Des soignants du CHU de Toulouse ont voulu faire passer un message, et le moins que l’on puisse c’est que cela a marché…

 

Les soignants qui tirent la sonnette d’alarme

Le clip d’Orelsan « Basique » qui avait eu un gros succès en septembre dernier, n’est apparemment pas près de s’essouffler. Des soignants du CHU de Toulouse ont détourné le clip du rappeur normand pour leurs revendications. La vidéo a été publiée ce lundi 11 juin sur Facebook. Les revendications des soignants sont simples : montrer qu’ils sont contre les mesures appliquées par les directions hospitalières régionales.

 

« Soignant, c’est une vocation mais ça ne veut pas dire qu’on ne va pas perdre patience. Simple. Le taf de quatre fait à deux, tu deviens pas Shiva même si t’es en transe.

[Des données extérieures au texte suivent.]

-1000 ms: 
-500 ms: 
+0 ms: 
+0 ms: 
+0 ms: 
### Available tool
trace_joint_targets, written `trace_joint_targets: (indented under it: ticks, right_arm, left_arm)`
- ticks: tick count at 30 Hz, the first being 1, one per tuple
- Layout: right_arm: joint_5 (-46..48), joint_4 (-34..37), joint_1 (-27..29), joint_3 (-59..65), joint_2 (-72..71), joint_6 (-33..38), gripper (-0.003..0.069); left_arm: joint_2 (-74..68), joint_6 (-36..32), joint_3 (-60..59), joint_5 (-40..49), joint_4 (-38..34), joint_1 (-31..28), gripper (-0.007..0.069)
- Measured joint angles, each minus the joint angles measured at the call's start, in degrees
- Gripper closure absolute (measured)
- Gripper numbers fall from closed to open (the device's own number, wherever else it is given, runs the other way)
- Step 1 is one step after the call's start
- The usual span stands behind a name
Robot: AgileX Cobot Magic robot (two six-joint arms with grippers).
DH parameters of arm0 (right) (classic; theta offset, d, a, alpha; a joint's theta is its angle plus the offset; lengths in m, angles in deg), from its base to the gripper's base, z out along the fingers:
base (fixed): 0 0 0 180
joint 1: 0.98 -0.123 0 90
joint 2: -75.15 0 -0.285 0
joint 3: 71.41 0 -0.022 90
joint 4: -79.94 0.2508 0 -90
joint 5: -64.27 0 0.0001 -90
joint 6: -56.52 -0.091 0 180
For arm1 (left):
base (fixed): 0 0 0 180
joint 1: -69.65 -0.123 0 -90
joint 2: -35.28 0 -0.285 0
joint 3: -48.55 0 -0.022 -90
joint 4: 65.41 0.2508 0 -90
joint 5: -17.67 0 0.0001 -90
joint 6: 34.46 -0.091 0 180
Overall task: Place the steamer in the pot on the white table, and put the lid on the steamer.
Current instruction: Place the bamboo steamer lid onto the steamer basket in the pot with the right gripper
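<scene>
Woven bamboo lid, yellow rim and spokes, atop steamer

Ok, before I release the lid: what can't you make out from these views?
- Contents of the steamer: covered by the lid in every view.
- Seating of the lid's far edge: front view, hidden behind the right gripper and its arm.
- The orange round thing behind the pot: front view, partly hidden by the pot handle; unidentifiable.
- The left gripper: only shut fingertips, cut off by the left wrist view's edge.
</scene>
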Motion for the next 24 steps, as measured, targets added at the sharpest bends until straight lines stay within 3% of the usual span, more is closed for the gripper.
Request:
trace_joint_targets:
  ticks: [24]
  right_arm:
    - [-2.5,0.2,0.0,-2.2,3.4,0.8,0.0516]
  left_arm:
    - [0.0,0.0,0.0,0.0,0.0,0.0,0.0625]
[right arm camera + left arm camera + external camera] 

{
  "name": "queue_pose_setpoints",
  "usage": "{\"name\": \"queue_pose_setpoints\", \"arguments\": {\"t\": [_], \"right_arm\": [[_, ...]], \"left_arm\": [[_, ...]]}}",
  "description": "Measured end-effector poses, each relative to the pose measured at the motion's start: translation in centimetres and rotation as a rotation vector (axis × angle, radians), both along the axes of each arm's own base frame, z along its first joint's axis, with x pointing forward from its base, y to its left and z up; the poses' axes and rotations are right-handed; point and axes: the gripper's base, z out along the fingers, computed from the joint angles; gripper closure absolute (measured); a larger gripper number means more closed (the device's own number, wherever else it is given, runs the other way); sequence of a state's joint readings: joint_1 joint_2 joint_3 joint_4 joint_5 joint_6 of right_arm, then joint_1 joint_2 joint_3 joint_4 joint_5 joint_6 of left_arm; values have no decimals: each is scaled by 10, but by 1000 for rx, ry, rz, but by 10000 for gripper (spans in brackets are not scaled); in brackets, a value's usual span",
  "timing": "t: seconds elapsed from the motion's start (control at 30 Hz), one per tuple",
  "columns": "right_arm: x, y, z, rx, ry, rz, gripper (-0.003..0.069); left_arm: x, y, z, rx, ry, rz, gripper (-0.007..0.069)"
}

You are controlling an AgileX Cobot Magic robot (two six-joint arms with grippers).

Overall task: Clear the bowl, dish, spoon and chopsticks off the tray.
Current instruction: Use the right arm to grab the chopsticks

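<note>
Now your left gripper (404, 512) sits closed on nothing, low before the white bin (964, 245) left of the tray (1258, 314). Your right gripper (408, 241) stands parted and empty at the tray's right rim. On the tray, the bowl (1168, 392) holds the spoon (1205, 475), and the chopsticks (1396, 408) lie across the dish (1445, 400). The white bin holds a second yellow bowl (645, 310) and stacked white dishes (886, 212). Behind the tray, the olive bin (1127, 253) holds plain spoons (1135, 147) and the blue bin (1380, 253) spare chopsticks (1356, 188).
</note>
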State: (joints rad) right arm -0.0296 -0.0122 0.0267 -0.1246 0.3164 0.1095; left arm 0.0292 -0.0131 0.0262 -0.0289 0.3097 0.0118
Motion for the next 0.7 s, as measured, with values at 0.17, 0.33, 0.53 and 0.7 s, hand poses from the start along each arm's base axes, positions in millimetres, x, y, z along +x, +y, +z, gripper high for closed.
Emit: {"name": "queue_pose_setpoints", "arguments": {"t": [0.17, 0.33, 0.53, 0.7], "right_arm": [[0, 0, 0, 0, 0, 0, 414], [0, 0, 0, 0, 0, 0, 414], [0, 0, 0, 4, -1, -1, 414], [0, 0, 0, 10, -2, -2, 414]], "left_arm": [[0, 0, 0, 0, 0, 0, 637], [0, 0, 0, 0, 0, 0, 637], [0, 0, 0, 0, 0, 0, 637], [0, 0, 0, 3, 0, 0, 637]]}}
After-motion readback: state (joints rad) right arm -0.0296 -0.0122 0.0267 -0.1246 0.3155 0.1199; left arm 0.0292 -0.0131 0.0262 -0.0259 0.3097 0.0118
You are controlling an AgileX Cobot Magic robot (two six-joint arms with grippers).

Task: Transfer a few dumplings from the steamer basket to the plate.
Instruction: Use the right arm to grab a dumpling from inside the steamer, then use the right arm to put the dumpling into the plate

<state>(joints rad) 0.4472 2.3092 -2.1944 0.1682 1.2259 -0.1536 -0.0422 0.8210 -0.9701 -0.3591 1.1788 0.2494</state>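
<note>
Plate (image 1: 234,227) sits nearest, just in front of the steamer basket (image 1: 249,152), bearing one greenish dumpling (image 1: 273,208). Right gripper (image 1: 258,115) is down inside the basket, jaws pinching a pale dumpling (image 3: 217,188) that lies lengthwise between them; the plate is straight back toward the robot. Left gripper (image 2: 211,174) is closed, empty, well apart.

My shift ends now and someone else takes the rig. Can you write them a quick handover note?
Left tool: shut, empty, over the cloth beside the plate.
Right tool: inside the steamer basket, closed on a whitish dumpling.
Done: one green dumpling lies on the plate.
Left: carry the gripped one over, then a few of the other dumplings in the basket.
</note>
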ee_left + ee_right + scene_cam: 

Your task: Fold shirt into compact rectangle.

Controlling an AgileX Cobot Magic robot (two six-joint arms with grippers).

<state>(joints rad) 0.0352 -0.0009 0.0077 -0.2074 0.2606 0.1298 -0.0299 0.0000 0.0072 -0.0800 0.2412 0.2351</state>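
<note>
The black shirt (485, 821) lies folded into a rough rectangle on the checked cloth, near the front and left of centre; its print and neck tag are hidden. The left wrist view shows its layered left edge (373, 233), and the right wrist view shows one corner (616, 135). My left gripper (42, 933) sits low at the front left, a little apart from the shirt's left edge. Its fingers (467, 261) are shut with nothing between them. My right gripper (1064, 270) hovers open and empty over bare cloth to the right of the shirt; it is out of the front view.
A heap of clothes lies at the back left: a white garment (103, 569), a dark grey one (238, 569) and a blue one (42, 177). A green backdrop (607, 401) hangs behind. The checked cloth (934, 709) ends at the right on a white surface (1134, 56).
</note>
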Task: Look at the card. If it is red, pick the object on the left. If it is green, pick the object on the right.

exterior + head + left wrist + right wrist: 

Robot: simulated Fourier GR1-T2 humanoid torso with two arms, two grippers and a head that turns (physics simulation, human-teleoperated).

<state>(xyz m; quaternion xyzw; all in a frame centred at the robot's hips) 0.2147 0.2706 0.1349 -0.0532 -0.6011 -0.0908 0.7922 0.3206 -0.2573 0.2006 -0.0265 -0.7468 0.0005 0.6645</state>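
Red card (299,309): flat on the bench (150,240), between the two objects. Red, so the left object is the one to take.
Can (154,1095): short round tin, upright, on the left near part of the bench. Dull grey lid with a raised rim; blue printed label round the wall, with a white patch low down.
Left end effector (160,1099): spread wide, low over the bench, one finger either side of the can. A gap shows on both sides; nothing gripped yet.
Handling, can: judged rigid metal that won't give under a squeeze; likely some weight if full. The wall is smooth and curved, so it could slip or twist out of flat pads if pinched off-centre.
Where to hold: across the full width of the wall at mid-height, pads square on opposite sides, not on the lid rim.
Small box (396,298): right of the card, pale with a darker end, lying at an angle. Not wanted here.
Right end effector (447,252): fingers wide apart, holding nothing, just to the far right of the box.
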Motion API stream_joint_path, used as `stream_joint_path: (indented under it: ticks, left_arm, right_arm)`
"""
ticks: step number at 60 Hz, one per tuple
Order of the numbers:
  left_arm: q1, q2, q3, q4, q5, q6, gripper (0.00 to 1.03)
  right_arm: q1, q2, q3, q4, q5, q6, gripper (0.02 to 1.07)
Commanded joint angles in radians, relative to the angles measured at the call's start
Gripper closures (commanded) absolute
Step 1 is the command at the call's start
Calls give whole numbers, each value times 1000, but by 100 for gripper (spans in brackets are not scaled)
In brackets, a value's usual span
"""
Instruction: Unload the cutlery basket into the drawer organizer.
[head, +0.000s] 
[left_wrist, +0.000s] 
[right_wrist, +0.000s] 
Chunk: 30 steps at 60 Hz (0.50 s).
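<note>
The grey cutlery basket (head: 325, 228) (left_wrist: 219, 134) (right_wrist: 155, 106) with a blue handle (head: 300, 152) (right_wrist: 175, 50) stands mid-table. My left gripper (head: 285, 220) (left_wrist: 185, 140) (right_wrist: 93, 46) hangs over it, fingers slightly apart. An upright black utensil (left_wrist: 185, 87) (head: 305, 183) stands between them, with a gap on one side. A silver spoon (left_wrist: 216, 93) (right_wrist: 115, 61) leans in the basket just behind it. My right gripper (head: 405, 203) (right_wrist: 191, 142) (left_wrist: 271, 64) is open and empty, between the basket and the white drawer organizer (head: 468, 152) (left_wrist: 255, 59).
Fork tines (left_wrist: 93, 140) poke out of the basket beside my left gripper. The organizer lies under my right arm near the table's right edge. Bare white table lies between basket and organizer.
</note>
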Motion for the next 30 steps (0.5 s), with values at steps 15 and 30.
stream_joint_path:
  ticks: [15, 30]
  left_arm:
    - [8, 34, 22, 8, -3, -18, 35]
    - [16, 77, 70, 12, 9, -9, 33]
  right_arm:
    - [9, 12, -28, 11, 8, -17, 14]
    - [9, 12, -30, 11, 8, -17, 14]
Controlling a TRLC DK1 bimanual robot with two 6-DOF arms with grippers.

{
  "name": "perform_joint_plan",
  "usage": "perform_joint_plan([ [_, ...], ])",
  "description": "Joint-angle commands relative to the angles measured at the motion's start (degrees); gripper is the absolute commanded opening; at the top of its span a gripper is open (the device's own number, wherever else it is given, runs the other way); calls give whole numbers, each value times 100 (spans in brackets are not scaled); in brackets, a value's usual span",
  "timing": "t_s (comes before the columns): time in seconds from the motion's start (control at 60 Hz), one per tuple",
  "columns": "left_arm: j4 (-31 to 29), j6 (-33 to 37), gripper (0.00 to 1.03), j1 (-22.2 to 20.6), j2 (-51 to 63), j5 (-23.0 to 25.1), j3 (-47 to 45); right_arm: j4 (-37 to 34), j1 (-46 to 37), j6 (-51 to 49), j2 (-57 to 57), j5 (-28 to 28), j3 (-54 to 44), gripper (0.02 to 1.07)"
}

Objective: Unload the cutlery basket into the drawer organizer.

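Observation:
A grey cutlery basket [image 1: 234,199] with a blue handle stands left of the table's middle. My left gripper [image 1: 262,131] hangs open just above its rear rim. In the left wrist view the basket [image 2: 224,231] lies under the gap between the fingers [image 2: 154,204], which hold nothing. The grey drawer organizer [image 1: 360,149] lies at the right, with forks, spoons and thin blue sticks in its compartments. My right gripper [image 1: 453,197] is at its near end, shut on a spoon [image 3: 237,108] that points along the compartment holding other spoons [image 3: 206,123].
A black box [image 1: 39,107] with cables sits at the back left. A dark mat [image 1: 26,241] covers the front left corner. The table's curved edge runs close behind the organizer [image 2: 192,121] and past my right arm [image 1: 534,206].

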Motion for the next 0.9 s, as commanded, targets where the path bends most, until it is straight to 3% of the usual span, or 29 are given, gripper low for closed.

Basique. » Au rythme de la chanson d’Orelsan, les soignants toulousains fustigent les moyens accordés à l’hôpital public, le manque d’effectifs, la concurrence du privé, « tout un système qui se délite. »

 

Le clip fait actuellement le buzz avec plus d’un million de vues déjà. A vrai dire, le clip est visuellement réussi. Avec le décor composé de l’hôpital Purpan , les voies du tramway, tout cela en une séquence comme le rappeur français, c’est fort. Et comme Orelsan à la fin du clip, on aperçoit un message constitué d’humains « SOS » pour conclure . Juste avant le dernier plan, le clip enchaîne avec un plan large sur le groupe de syndicalistes avec pour légende une citation d’Ambroise Croizat : « La santé n’est pas une marchandise mais un droit. Les usagers ne sont pas des clients. Chacun cotise selon ses moyens et reçoit selon ses besoins. »

Le format du clip déjà reprit auparavant

En effet, des avocats avaient repris le concept d’Orelsan déjà, les soignants de Toulouse l’ont à leur tour perpétué. Les aides-soignants se plaignent des conditions de travail ainsi que l’accueil des patients  dans un contexte qui inspire un malaise profond de tous.

 

Une solution sera peut-être trouvée grâce au buzz que réalise cette vidéo.